BY STEPHANIE ZACHAREK

Cailee Spaeny on the set of Priscilla, from Sofia Coppola’s Archive (2023), published by MACK

HAVE YOU EVER HAD AN INTENSE EXPERIENCE—fallen madly in love, say—only to look back years later and feel it had happened to a different person, a person who had walked through a dream, and survived it, to get to the self you were destined to become? That’s the feeling Sofia Coppola captures in her quietly extraordinary Priscilla, which is adapted from the story told by Priscilla Presley in her candid and moving 1985 memoir Elvis and Me. Maybe we all have to survive our teenage dreams; the things we want at age 14 are rarely the best for the long term, and luckily, most of us don’t get them. But the teenage Priscilla Presley got what she yearned for. Priscilla invites us to walk side by side with her, but not so we can ultimately be punished by the fallacy of her dream; rather, this is a story about deep, cavern-like loneliness, and how one person’s responding to the loneliness of another can be both an adventure and a destiny. So much of being a teenage girl is just waiting for your chance to be; this is the story of one who refused to wait.

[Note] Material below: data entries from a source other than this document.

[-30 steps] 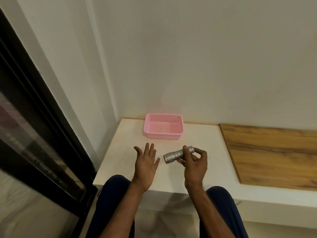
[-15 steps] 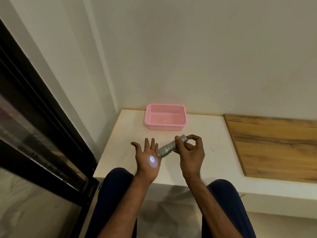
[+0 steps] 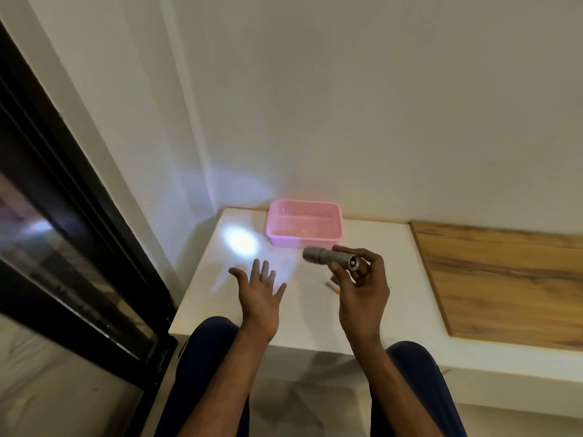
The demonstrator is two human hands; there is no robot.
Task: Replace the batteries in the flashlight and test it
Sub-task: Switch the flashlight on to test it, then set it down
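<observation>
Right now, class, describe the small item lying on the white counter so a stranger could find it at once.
Start at the white counter with the pink plastic mesh basket at the back. Nearer than the basket, behind the right hand holding the silver metal flashlight, lies a small pale, orange-tipped item, partly hidden. It alone lies loose on the surface.

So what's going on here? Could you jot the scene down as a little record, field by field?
Right hand: holds the silver flashlight, lens end pointing left
Left hand: empty, open, palm up over the white table
Flashlight: lit; bright spot on the table's back left corner
Pink basket: at the back of the table, by the wall
Small object: lies on the table under the right hand; too hidden to identify
Wooden board: to the right
</observation>
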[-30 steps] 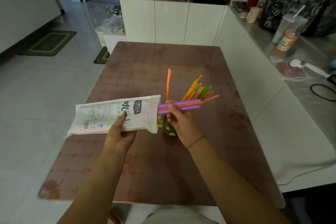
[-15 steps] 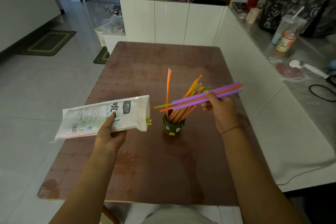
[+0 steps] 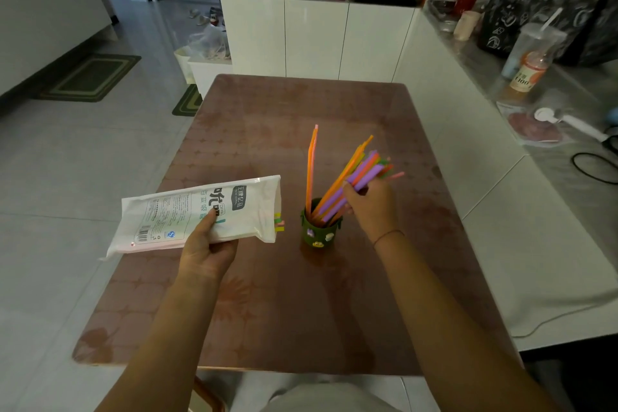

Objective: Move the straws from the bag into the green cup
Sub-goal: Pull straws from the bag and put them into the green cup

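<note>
A small green cup point(image 3: 319, 233) with stickers stands near the middle of the brown table point(image 3: 267, 311). Several orange, green and pink straws lean in it, and one orange straw point(image 3: 311, 167) stands nearly upright. My right hand point(image 3: 368, 204) grips a few purple and orange straws point(image 3: 359, 177), whose lower ends reach into the cup. My left hand point(image 3: 209, 244) holds the white straw bag point(image 3: 200, 214) level to the left of the cup, above the table. A few straw tips point(image 3: 279, 223) stick out of its open right end.
A white counter point(image 3: 535, 211) runs along the right side, carrying a drink cup with a straw point(image 3: 531, 50), a bottle point(image 3: 526, 73), dark bags and a cable. White cabinets point(image 3: 317, 40) stand behind the table. Tiled floor with mats lies to the left.
My right hand pulled a few straws out of the bag, swung them right and up, then tipped them down into the cup. My left hand drew the bag leftward.
</note>
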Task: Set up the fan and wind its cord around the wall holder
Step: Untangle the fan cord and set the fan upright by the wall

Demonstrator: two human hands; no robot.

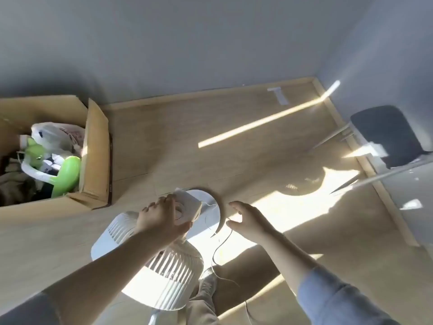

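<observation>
A white fan (161, 275) with a slatted round cage is held above the wooden floor, its round base (208, 202) toward the wall. My left hand (161, 218) grips the fan's neck just behind the cage. My right hand (248, 219) is beside the base's right rim, fingers spread, with the thin cord (216, 252) running past its fingertips; I cannot tell whether it pinches the cord. The cord hangs in loose curves down toward my shoe. No wall holder is visible.
An open cardboard box (93, 146) with bags and green plastic items stands at the left by the grey wall. A dark chair (386, 134) with metal legs is at the right. My shoe (208, 281) is under the fan. Sunlight streaks cross the floor.
</observation>
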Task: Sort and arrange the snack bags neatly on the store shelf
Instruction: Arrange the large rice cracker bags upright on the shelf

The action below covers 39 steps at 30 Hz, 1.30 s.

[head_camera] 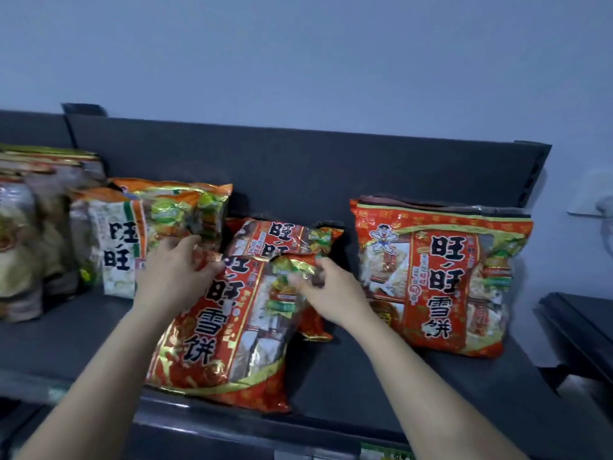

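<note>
Both hands were seen in the single head view, reaching onto the shelf [365, 376] on bare forearms. The left hand [175, 270] was curled round the upper left corner of the front bag [215, 330]. The right hand [326, 290] was pinched on that bag's crumpled upper right corner. The bag was thus held by two hands, leaned back, with its lower edge at the shelf's front edge.

Three red bags were counted. The first was the held one. A second bag [282, 240] was laid just behind it and partly covered by it. A third bag [438, 280] was stood upright well to the right, near the back panel [298, 161]; whether another was stood behind it could not be told.

Two orange bags [112, 240] were stood to the left, one behind the other, the left hand just beside them. Further left, pale bags [20, 247] were blurred and could not be counted.

One green label [386, 453] was seen at the bottom edge. One more dark shelf [580, 323] was seen at the far right.
</note>
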Each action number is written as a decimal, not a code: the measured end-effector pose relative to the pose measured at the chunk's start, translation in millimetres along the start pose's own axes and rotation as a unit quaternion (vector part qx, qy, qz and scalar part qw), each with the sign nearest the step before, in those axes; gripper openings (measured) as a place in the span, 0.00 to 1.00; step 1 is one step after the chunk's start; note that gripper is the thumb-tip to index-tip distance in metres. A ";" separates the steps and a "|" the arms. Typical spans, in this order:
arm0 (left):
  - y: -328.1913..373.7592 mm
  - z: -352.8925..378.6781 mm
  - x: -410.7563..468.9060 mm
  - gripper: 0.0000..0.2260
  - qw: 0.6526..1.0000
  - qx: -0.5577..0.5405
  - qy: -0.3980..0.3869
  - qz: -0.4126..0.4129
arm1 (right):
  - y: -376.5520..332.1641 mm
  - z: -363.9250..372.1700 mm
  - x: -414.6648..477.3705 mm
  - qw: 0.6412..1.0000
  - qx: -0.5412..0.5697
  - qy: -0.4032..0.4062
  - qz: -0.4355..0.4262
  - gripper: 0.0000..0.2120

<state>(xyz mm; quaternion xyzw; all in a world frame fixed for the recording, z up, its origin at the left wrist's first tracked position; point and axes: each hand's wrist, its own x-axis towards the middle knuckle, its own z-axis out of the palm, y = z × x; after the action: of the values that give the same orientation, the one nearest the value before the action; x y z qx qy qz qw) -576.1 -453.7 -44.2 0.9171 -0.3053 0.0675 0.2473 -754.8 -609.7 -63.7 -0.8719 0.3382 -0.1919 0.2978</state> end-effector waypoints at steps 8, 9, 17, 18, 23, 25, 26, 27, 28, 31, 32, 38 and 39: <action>-43.0 5.2 10.1 0.47 0.939 -0.309 -0.139 -0.060 | -18.2 32.5 12.2 0.952 0.283 0.044 0.106 0.23; -44.5 5.5 12.4 0.43 0.918 -0.359 -0.153 -0.074 | -20.3 32.6 12.0 0.946 0.298 0.061 0.109 0.25; -35.0 -0.3 21.6 0.25 0.725 -0.655 -0.182 -0.112 | -38.4 13.1 -10.5 0.862 0.481 0.149 0.056 0.17; -32.5 -1.7 21.1 0.24 0.716 -0.665 -0.189 -0.096 | -39.6 9.5 -13.0 0.858 0.486 0.158 0.053 0.18; -20.7 -1.8 15.5 0.05 0.694 -0.706 -0.112 -0.090 | -42.2 2.7 -24.3 0.821 0.515 0.240 0.060 0.48; -15.6 0.4 11.3 0.05 0.685 -0.717 -0.089 -0.094 | -37.2 0.9 -29.7 0.799 0.539 0.257 0.071 0.54; -12.0 1.6 8.8 0.05 0.682 -0.722 -0.082 -0.090 | -31.9 -0.5 -31.9 0.794 0.545 0.260 0.070 0.55; -8.4 2.9 6.6 0.05 0.682 -0.723 -0.076 -0.082 | -26.1 -1.8 -32.6 0.795 0.544 0.260 0.065 0.56; -5.0 2.9 5.1 0.05 0.685 -0.721 -0.075 -0.070 | -15.5 -2.2 -29.3 0.795 0.544 0.262 0.061 0.56; 2.9 -0.5 4.6 0.03 0.709 -0.701 -0.073 -0.033 | -24.4 -14.3 -37.3 0.806 0.523 0.271 0.059 0.48; 5.5 -2.3 4.8 0.03 0.713 -0.698 -0.063 -0.031 | -30.9 -18.7 -39.5 0.809 0.513 0.282 0.057 0.35; 15.4 -4.8 4.5 0.05 0.698 -0.708 -0.084 -0.068 | -22.3 -33.1 -38.0 0.802 0.550 0.224 0.060 0.13; 14.1 -4.3 6.8 0.06 0.697 -0.707 -0.105 -0.058 | -17.2 -35.6 -37.8 0.815 0.546 0.188 0.048 0.15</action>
<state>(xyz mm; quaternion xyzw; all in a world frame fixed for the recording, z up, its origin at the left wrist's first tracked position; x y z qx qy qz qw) -578.9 -464.9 -32.7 0.4897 -0.2334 -0.2792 0.7923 -792.1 -586.7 -30.9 -0.4961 0.2685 -0.4910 0.6639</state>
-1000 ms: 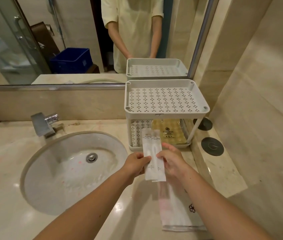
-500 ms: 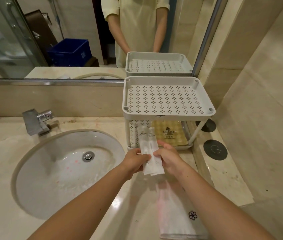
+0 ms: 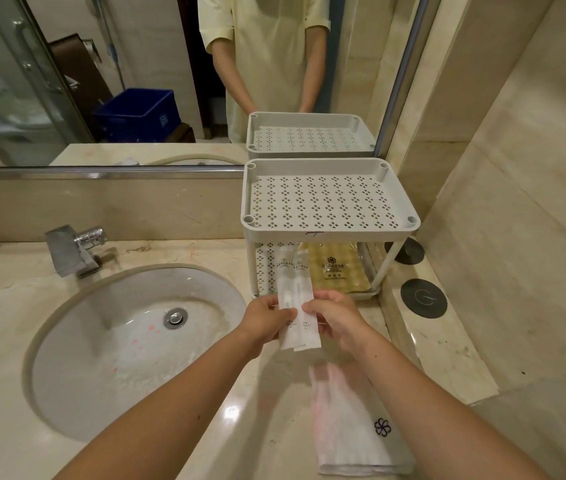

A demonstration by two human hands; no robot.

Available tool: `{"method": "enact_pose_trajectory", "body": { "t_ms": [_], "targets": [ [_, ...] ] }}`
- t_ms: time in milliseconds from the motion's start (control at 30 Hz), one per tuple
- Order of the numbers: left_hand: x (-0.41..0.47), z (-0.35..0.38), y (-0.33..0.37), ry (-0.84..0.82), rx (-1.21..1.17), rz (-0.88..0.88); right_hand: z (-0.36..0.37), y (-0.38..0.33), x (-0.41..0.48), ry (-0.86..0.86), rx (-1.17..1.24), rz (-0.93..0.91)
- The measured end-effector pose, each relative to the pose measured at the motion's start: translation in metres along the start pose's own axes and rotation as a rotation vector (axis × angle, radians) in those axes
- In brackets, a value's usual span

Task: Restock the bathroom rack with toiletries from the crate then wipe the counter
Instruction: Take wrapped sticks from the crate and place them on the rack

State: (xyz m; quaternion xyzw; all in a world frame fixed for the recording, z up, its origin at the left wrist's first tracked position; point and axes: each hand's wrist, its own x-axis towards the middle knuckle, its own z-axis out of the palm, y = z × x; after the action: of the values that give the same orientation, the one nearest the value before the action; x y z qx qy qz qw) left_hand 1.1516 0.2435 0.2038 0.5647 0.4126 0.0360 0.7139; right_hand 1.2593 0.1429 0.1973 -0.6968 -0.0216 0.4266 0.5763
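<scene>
Both hands around 2 sachets

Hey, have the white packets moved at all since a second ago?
Yes, slightly. The packets have moved toward the rack: their tips now reach higher in its lower opening, nearer the top shelf's front edge.

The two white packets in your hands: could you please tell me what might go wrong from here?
1. The left hand and right hand pinch the white packets only in their lower half, so one could slip out toward the sink.
2. A gold packet lies on the lower shelf of the rack; sliding the packets in might push it askew.
</scene>
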Motion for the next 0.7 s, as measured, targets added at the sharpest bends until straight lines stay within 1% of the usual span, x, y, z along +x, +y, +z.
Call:
{"method": "enact_pose_trajectory", "body": {
  "t_ms": [233, 400, 500, 700],
  "targets": [
    [-0.009, -0.001, 0.003, -0.059, 0.030, 0.011, -0.002, -0.002, -0.010, 0.011, -0.028, -0.004],
    [-0.022, 0.000, 0.005, -0.152, 0.071, 0.014, -0.004, -0.001, -0.023, 0.027, -0.027, -0.035],
    [-0.033, 0.005, 0.005, -0.207, 0.145, 0.066, -0.005, -0.001, -0.032, 0.069, -0.025, -0.067],
    [-0.052, 0.016, 0.009, -0.236, 0.187, 0.160, -0.014, -0.005, -0.056, 0.154, -0.004, -0.134]
  ]
}}
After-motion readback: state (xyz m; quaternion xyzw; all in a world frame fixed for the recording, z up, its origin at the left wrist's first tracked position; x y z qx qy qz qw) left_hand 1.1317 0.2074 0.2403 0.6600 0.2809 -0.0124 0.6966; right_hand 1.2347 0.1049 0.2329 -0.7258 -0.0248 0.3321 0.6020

Cailee Spaeny plays the 14-year-old Priscilla, an Air Force kid living in 1959 Wiesbaden, West Germany, with her siblings and parents—her dad is a captain. Coppola captures young Priscilla’s ennui—and her seraphic, unassuming beauty—as she sits at an air-base snack bar, the moony strains of Frankie Avalon’s “Venus,” a song about wanting the unattainable, swirling around her. (It’s a starry-eyed cover by the band Phoenix.) A good-looking older guy asks her if she likes Elvis Presley. Would she like to meet him? It seems creepy. Priscilla is sure her protective parents won’t let her go.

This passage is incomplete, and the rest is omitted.